Large accelerated filer ☐ Accelerated filer ☐
Non-accelerated filer ☐ Smaller reporting company ☒

 

 

  

 

 

   
 

 

DEREGISTRATION OF SECURITIES

 

This Post-Effective Amendment No. 1 (the “Post-Effective Amendment”) relates to the Registration Statement on Form S-3 (No. 333-19371) (the “Registration Statement”) filed by LiveDeal, Inc. (“LiveDeal”) on February 14, 2014, as amended by Amendment No. 1 on March 13, 2014, and Amendment No. 2 on April 4, 2014. Effective October 7, 2015, LiveDeal changed its corporate name to Live Ventures Incorporated (the “Company”), through a parent/subsidiary short-form merger.
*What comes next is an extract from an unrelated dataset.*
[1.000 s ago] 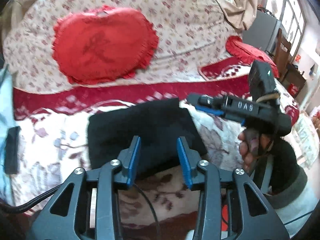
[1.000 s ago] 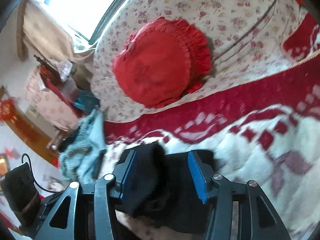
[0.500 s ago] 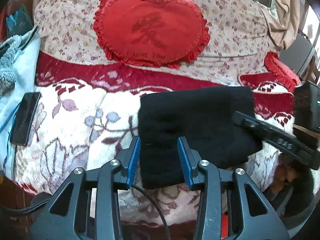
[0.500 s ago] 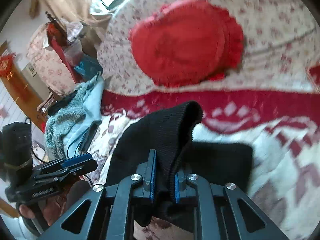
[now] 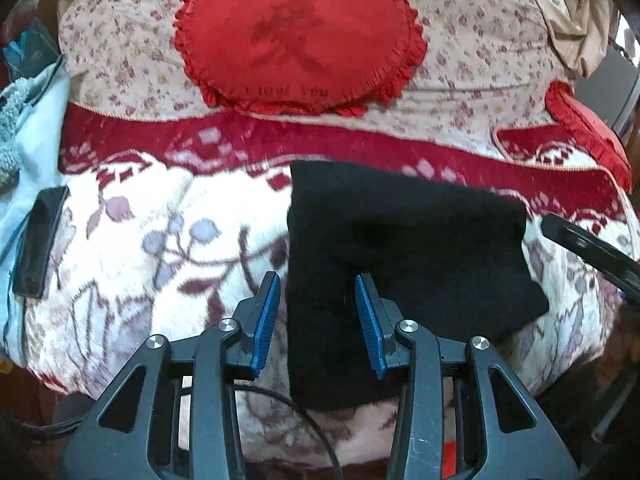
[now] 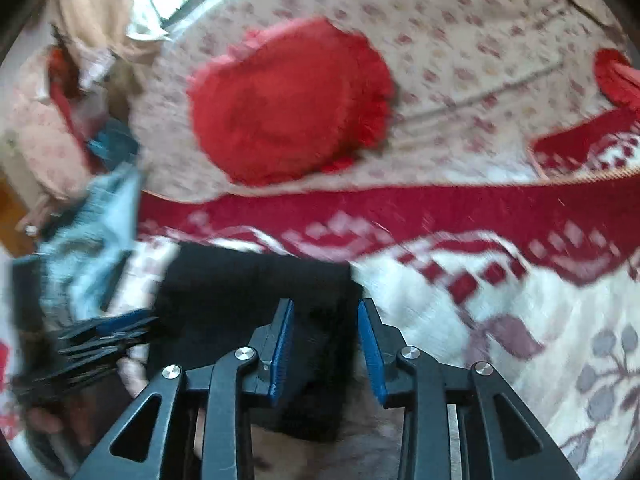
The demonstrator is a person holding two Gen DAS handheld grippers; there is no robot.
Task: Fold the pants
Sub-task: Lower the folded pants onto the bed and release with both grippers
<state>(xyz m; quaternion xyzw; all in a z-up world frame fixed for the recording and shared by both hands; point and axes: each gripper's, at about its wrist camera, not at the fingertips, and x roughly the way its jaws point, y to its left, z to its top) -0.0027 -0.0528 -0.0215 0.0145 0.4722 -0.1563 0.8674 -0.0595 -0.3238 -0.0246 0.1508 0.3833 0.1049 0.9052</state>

The Company is filing this Post-Effective Amendment to withdraw and remove from registration the unissued and unsold shares of the Company’s common stock, $0.001 par value per share, the shares of the Company’s preferred stock, $0.001 par value per share, the Company’s warrants, the Company’s debt securities, and units issuable by the Company pursuant to the Registration Statement.

 

In accordance with an undertaking made by the Company in the Registration Statement to remove from registration, by means of a post-effective amendment, any of its securities that remain unsold at the termination of the offering, the Company hereby removes from registration all such securities registered under the Registration Statement that remain unsold as of the date hereof.

 

 

 

 

 

 

 

 

 

 

 

 

 

 

 

 

 

 

 

 

 

 

 

   
 

 

SIGNATURES

 

Pursuant to the requirements of the Securities Act of 1933, as amended, the registrant certifies that it has reasonable grounds to believe that it meets all of the requirements for filing this Post-Effective Amendment to the Registration Statement and has duly caused this Post-Effective Amendment to the Registration Statement to be signed on its behalf by the undersigned, thereunto duly authorized, in the City of Las Vegas, State of Nevada, on the 2nd day of March, 2017.

 

 

 

LIVE VENTURES INCORPORATED

 

By: /s/ Jon Isaac                             

Jon Isaac

President and Chief Executive Officer

 

 

Note: No other person is required to sign this Post-Effective Amendment to the Registration Statement in reliance on Rule 478 of the Securities Act of 1933, as amended.